• _What the task asks_: Starting at the first line of the listing below, repeat each line up to and including the one containing "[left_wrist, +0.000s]". Leave out pictures.

• _Provided material_:

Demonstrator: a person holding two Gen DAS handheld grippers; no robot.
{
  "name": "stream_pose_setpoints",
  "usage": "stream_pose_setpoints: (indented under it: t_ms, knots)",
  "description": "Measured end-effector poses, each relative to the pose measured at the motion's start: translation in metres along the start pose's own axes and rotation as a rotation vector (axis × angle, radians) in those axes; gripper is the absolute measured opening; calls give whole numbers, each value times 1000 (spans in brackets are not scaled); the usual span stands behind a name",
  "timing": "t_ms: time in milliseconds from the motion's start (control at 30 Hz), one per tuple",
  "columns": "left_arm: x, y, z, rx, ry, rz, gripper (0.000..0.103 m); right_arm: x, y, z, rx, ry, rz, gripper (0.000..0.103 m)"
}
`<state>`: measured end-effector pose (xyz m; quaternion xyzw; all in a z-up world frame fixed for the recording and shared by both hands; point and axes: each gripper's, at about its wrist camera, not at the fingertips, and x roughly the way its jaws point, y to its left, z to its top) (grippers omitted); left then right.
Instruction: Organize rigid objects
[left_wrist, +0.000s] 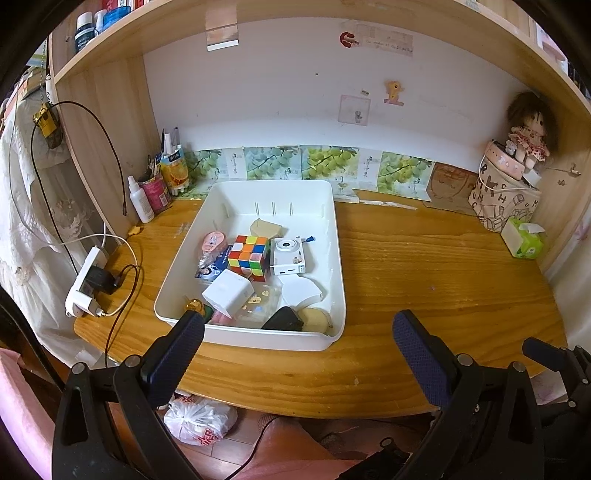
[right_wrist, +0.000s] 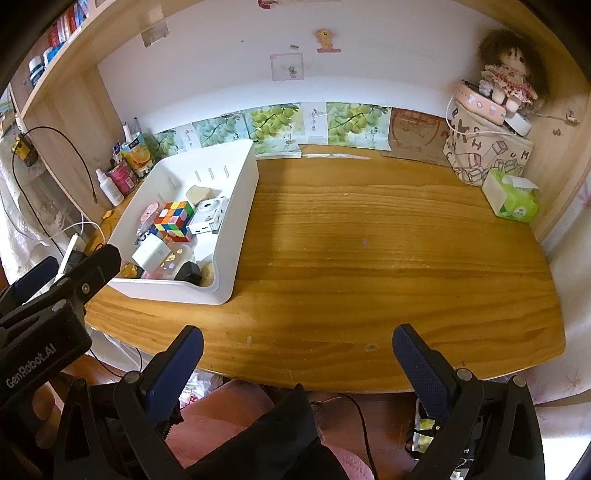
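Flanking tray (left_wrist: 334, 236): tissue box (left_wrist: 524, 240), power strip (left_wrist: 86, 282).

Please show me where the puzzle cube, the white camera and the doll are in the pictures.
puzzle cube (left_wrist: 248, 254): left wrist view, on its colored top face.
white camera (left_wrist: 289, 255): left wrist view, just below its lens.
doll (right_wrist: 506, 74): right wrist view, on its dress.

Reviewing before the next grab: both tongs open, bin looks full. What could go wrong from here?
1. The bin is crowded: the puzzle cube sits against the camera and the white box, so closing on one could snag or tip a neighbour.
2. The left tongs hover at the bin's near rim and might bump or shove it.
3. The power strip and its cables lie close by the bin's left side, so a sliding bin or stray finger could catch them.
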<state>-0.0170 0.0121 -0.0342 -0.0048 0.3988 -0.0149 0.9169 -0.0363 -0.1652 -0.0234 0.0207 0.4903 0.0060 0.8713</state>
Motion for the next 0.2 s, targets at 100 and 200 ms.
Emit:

• _Task output_:
Demonstrator: a person holding two Gen DAS handheld grippers; no robot.
{
  "name": "stream_pose_setpoints",
  "usage": "stream_pose_setpoints: (indented under it: t_ms, knots)",
  "description": "Measured end-effector poses, each relative to the pose measured at the motion's start: translation in metres along the start pose's own axes and rotation as a rotation vector (axis × angle, radians) in those axes; gripper is the absolute measured opening; calls give whole numbers, each value times 1000 (spans in brackets are not scaled); the usual span stands behind a name",
  "timing": "t_ms: time in milliseconds from the motion's start (control at 30 Hz), one per tuple",
  "columns": "left_arm: x, y, z, rx, ry, rz, gripper (0.000..0.103 m); right_arm: x, y, z, rx, ry, rz, gripper (0.000..0.103 m)"
}
`<state>`: measured end-effector pose (xyz m; quaternion xyzw; all in a z-up world frame fixed for the recording and shared by both hands; point and axes: each gripper's, at about its wrist camera, not at the fingertips, and x roughly the way its jaws point, y to its left, z to its top) (grippers omitted); left then right.
Instruction: Organize rigid objects
[left_wrist, +0.000s] 

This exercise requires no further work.